*Task details*. Each line from the one containing "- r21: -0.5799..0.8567" to the end of the data must be copied exactly, the first and last included; no other lines and no pictures belong in the copy.

*Dataset section*.

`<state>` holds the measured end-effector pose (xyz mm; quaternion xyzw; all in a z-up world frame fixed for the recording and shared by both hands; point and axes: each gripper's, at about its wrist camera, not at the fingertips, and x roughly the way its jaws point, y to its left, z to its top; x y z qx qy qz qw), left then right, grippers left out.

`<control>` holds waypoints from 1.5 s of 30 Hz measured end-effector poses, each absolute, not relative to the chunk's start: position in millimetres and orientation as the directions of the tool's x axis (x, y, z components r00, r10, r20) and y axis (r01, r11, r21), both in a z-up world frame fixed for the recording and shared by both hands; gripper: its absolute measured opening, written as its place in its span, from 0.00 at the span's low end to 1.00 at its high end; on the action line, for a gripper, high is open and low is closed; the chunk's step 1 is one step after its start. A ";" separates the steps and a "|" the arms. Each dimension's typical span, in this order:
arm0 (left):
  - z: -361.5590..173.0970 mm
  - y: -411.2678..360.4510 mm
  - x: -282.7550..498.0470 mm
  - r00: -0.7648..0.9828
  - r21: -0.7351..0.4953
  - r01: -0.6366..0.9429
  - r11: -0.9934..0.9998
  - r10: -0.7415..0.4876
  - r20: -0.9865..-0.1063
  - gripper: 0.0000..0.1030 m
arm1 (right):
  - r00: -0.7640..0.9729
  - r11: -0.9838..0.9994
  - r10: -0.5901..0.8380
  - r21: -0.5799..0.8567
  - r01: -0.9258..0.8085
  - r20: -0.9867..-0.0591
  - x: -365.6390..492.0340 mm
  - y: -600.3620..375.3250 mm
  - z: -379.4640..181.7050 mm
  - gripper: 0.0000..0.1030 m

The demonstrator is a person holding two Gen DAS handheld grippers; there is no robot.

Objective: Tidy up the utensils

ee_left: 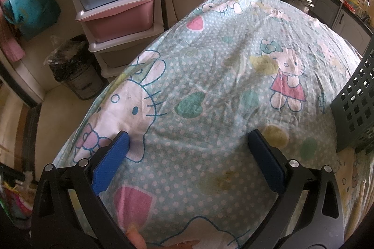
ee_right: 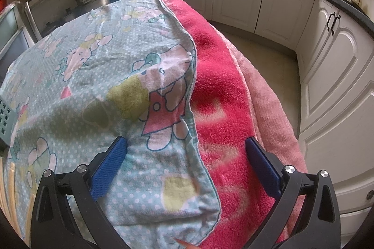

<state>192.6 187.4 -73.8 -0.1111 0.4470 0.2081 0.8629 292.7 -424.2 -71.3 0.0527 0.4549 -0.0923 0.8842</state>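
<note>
Left gripper (ee_left: 187, 155): jaws wide apart, nothing between them, hovering over the near part of the table's cartoon-print cloth (ee_left: 210, 85). Likely a ready pose, awaiting a first pick.

Right gripper (ee_right: 185, 160): jaws likewise spread and empty, held above the line where the cloth's hemmed edge overlaps a red towel (ee_right: 222, 108) toward the table's right edge. A paler pink layer (ee_right: 268, 97) hangs off that edge, under the red.

Basket (ee_left: 355, 104): dark green lattice, standing on the cloth at the table's right side in the left view; a sliver of it also shows at the left border of the right view. Its inside is out of sight, so contents cannot be told. Probable destination for utensils.

Utensils: none visible in either view; their place cannot be told. Task judged at its start.

Drawer towers (ee_left: 116, 3): two stacks beyond the table's left edge, grey, pink and beige drawers, all shut, contents hidden.

Bin (ee_left: 79, 71): bag-lined, on the floor beside the towers.
</note>
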 end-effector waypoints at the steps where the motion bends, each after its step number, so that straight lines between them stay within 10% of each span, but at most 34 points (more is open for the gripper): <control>1: -73.7 187.7 191.9 0.517 -0.010 -0.459 0.888 0.258 -0.816 0.91 | 0.569 0.977 -0.118 0.006 0.211 -0.814 292.8 -424.1 -71.6 0.95; 45: -73.9 187.8 194.3 0.515 -0.008 -0.462 0.887 0.261 -0.816 0.91 | 0.568 0.977 -0.128 -0.006 0.212 -0.813 294.1 -421.0 -72.5 0.95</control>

*Solution for this exercise*.
  - r21: -0.5799..0.8567
  - r01: -0.9258..0.8085
  - r20: -0.9867..-0.0591
  - x: -365.6390..492.0340 mm
  - y: -600.3620..375.3250 mm
  - z: -379.4640..181.7050 mm
  - gripper: 0.0000..0.1030 m

The demonstrator is a person holding two Gen DAS handheld grippers; there is no robot.

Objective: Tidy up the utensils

ee_left: 
ee_right: 

<state>192.6 187.4 -73.8 -0.1111 0.4470 0.2081 0.8629 292.7 -424.2 -71.3 0.0527 0.4549 -0.0923 0.8842</state>
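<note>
Left gripper (ee_left: 187, 155): jaws wide apart, nothing between them, hovering over the near part of the table's cartoon-print cloth (ee_left: 210, 85). Likely a ready pose, awaiting a first pick.

Right gripper (ee_right: 185, 160): jaws likewise spread and empty, held above the line where the cloth's hemmed edge overlaps a red towel (ee_right: 222, 108) toward the table's right edge. A paler pink layer (ee_right: 268, 97) hangs off that edge, under the red.

Basket (ee_left: 355, 104): dark green lattice, standing on the cloth at the table's right side in the left view; a sliver of it also shows at the left border of the right view. Its inside is out of sight, so contents cannot be told. Probable destination for utensils.

Utensils: none visible in either view; their place cannot be told. Task judged at its start.

Drawer towers (ee_left: 116, 3): two stacks beyond the table's left edge, grey, pink and beige drawers, all shut, contents hidden.

Bin (ee_left: 79, 71): bag-lined, on the floor beside the towers.
</note>
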 end-effector waypoints at the steps where the motion bends, each after its step number, so that straight lines between them stay within 10% of each span, but at most 34 points (more is open for the gripper): <control>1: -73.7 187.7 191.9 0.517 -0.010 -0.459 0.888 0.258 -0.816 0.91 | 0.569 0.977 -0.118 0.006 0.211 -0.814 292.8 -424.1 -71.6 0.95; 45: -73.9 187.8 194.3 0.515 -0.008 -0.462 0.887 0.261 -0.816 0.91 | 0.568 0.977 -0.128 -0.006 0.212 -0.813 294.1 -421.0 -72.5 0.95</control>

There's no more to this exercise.